Dear Facebook
I have enough warm socks, sweaters and coats and don’t need any more. Certainly not this season. I also have around five or six woolly hats so definitely don’t need any more of them. I realise you haven’t been pushing me ads for hats/beanies and now will but it is a risk I’ll take and doesn’t really matter in the great scheme of things.
My Wales rugby jersey style Fatface sweatshirt is on its way. It’s been ordered anyway. In a sale. I saw it in Abergavenny but they had limited size options in the store so ordered it online after seeing an ad on Facebook. So some of the ads are relevant!
I’ll be away for the first two weekends of the 6 nations but will be watching the first game at least in a bar. There is unlikely to be a tv at our location for the second game and I doubt I’ll need anything as warm as a sweatshirt. Maybe for the journey.
Temperature is still sub zero outside. Over breakfast THG and I observed that we were fine in our centrally heated double glazed house but our parents’ generation started off in different circumstances. Dad was born in Maesdulais, just outside a mining community in West Wales in 1934. In the family woollen mill to be precise but his father was a miner. The wool industry went into decline after the first world war so the next generation had to find employment elsewhere and locally, coal mining was the main alternative.

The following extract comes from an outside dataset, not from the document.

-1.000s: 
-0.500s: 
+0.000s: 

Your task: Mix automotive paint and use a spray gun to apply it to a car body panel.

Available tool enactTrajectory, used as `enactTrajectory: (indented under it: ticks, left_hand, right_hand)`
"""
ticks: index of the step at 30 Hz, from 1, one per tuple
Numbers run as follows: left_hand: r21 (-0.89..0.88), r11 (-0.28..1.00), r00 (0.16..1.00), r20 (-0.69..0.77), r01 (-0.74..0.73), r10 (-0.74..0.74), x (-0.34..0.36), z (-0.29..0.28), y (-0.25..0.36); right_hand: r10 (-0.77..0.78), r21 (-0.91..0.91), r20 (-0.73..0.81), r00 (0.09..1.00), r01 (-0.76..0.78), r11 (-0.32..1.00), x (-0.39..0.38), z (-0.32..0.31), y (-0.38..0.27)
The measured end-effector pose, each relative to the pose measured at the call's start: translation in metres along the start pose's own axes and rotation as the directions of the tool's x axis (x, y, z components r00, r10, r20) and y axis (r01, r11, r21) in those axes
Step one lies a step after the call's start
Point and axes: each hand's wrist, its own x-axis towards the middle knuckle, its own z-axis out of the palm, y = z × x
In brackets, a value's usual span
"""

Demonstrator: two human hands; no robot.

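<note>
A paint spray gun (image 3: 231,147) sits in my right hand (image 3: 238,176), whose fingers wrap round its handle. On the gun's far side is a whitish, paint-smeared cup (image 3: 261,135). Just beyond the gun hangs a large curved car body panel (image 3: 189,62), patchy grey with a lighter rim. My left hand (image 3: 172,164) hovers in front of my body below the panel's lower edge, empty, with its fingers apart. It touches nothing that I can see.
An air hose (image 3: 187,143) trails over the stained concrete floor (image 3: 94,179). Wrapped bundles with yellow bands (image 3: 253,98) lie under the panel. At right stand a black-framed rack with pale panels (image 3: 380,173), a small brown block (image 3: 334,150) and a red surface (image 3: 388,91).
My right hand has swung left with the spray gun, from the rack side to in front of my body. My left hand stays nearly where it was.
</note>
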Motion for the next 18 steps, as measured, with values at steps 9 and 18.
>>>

On a morning such as this my grandmother would have got up early to light the range and cook breakfast for my grandfather before he left for the pit in darkness. They moved to a small cottage built by her father opposite the pit in Blaenhirwaun so he didn’t have to walk far.
I remember staying in the cottage in winter as a kid. You really had to psych yourself up to get out from underneath the blankets in the morning. Breath would freeze. Don’t really have the problem nowadays although we all like to stay cosy under the duvet innit.
In our kitchen a pan of THG’s finest homemade soup sits on the stovetop ready to be warmed up for lunch. Perfect for this weather.
No milk was spilt in the production of this post.
T-12
PS the pic is of a painting of the Maesdulais woollen mill, known as “y ffatri” picked up by dad somewhere along the way. The artist has applied some license as I’m told the wheel was not originally in that position.
PPS my grandmother survived her husband by perhaps forty years. After his death she got free coal delivered for the rest of her life. Would have made a big difference.